The invention is a new method for organizing information, and a novel data processing system and method for presenting information so organized for an online research and writing system for professionals.
Research by professionals and other specialists is largely conducted online, through specialized services that provide access to information pertaining to particular areas of knowledge. These services offer enormous advantages over reliance on printed materials, chiefly because they provide easy access to a larger and more up-to-date body of material.
The principal tools now available for finding particular information within the databases of these services are the same tools that anyone might use to search a large mass of largely unorganized documents in any database or on the Internet: word searches, including Boolean and “natural language” searches, and cross-references between documents that cite, or are cited by, each other. Lawyers, for example, often rely on Westlaw or LexisNexis to conduct legal research. A typical search begins with a complex Boolean search of a large database, such as of case law within a particular jurisdiction. The researcher then browses the results, reads some of the cases, and follows hyperlinks within them to other documents, such as to previously decided cases and to statutes. The online services also offer tools for searching for documents that cite a particular case or other document.
These search tools often prove unsatisfactory for professionals because of the large mass of unhelpful documents that even a well-constructed search may return. (A poorly constructed search could return even more unhelpful documents or, alternatively, exclude helpful documents.) This problem is more severe for professionals and other specialists than for general researchers, for two main reasons. First, in comparison with specialists, general researchers tend to seek answers to simpler questions, and questions that can be more clearly defined in advance. The simpler and better-defined the question, the more feasible it is to construct a search that will return primarily documents that address the question. Second, although general researchers searching large databases or the Internet may, like specialists, face voluminous search results, less time is lost wading through the results because there is less need for precision. For example, if for general or personal reasons one seeks to learn the population of Geneva, Switzerland, one can type “population Geneva Switzerland” into an Internet search engine, such as Google or Yahoo!. The number of links returned will be enormous—over two million for each of these engines. Among the first several, however, the researcher will come upon a reasonably trustworthy source reporting that the population is roughly 180,000. At that point the research is complete. A professional, in contrast, often needs not just any expression of the answer, but the best expression of it. A lawyer seeking an answer to a legal question, for example, often seeks the particular case that answers the question most definitively, or most specifically, as it applies to a client's problem. For this reason, a lawyer will often slog through hundreds of search results even after discovering with near certainty the answer to the question posed.
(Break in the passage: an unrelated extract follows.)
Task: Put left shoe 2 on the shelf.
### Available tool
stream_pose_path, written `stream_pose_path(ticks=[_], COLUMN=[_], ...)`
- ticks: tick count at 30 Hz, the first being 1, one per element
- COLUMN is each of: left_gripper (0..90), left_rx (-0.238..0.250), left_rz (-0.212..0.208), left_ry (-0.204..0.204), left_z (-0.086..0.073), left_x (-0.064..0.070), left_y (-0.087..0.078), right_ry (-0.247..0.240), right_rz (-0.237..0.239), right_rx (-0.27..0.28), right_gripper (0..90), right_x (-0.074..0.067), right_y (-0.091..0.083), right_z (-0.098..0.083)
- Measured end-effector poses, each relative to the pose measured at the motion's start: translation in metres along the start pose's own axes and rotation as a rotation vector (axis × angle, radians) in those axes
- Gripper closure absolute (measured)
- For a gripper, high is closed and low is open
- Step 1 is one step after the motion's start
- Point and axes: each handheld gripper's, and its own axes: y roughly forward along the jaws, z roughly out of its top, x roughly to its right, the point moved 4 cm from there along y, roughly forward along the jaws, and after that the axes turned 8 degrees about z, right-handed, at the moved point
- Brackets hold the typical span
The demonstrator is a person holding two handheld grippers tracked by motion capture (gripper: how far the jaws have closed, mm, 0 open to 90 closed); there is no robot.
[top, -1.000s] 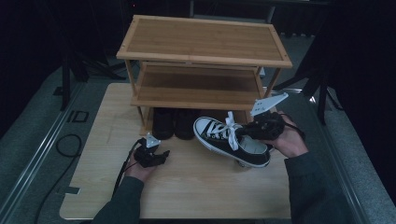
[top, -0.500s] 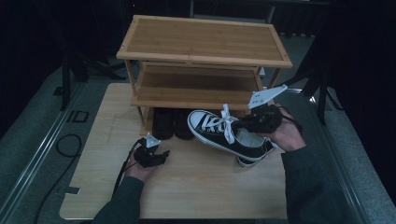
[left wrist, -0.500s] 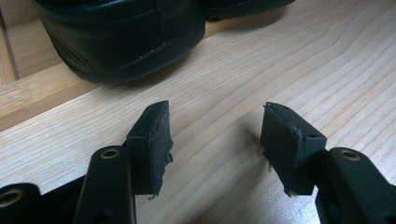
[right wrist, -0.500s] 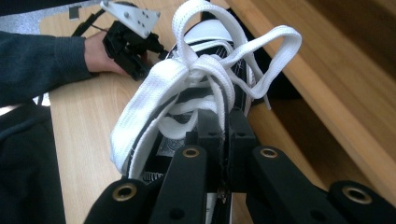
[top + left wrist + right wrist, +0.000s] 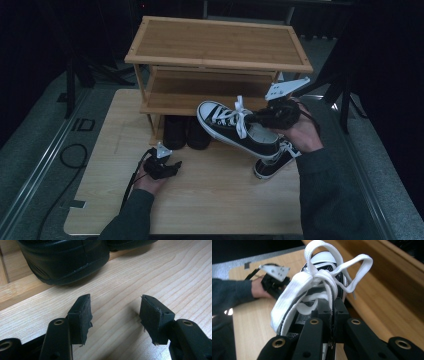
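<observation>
My left gripper [image 5: 167,167] rests wide open, empty, on the table [image 5: 215,200]. Right gripper [image 5: 270,116] pinches the sneaker [image 5: 237,130] by its collar, airborne before the rack [image 5: 220,50]. Second sneaker [image 5: 272,162] left on table; both unshelved.

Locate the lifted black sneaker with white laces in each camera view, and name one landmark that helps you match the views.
High view: the black sneaker is right of centre, held in the air by the right gripper, toe toward the wooden rack.
Left gripper view: not in it.
Right gripper view: centre, the laces just above the fingers.
Shared landmark: the light wooden tabletop.
</observation>
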Motion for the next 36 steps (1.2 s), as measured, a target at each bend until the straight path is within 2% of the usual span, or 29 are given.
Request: stream_pose_path(ticks=[8, 12, 24, 29, 31, 32, 34, 36], left_gripper=[42.8, 42.8, 42.8, 42.7, 42.7, 42.7, 43.6, 48.7], left_rx=[-0.001, 0.001, 0.001, 0.000, 0.000, 0.000, -0.003, -0.007], left_rz=[-0.001, -0.002, -0.002, -0.003, 0.001, 0.005, 0.009, 0.013], left_ry=[0.001, 0.001, 0.001, 0.000, -0.003, -0.005, -0.006, 0.004], left_z=[0.000, 0.000, 0.001, 0.001, 0.001, 0.001, 0.001, 0.002], left_x=[0.000, 0.000, 0.000, 0.000, 0.001, 0.001, 0.003, 0.006], left_y=[0.000, 0.000, 0.001, 0.000, 0.001, 0.001, 0.000, -0.001], right_ry=[0.059, 0.069, 0.105, 0.081, 0.079, 0.081, 0.098, 0.093], right_rz=[-0.084, -0.124, -0.177, -0.285, -0.310, -0.320, -0.301, -0.303], right_rx=[0.043, 0.040, 0.063, -0.012, -0.051, -0.077, -0.068, -0.074], right_gripper=[87.9, 88.0, 87.9, 87.8, 87.3, 86.9, 85.3, 82.0], right_x=[0.020, 0.027, 0.043, 0.048, 0.051, 0.053, 0.055, 0.055], right_y=[0.004, 0.009, 0.025, 0.031, 0.032, 0.034, 0.033, 0.032], right_z=[0.009, 0.012, 0.019, 0.015, 0.012, 0.010, 0.008, 0.008])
One way to increase a researcher's efficiency is to provide access to similar research that has previously been conducted by others, such as research contained in secondary sources. Existing research systems for professionals do provide some tools by which the researcher can make use of prior research on the same subject to point the researcher to documents more likely to be useful. For example, Westlaw and LexisNexis provide electronic versions of legal treatises that contain hyperlinks to major cases that answer certain questions. Case law researchers on Westlaw can also limit their searches of documents citing a particular case to those documents that cite a particular statement (a “Headnote”) within a case, or to those documents that state a disagreement with the case or with a statement in the case. (Westlaw accomplishes this by integrating case Headnotes into a larger taxonomy that it calls the “West Key Number” system.) LexisNexis has a similar service.
As these tools exemplify, certain bodies of information available through professional research services, though large, are sufficiently limited and heavily enough used that it is economically feasible to process the material and classify it substantively to ease the task of researchers. In fact, a wealth of research that could be of potential use to online researchers is already conducted—in the legal field, for example, by those who maintain legal treatises—but is not made available. This research is not available because there is at present no effective means to organize and present it in a way that would maximize the efficiency of subsequent research.
What is needed is a system and method for electronically collecting, organizing, and presenting information pertaining to a particular body of knowledge, that will allow professionals and other specialists to find answers to complex questions quickly and efficiently on the basis of prior research conducted by other professionals, both outside and inside their organizations.
What is also needed is a way to incorporate research results automatically into a written document during the course or research. None of the existing research services for professionals includes an automatic writing component.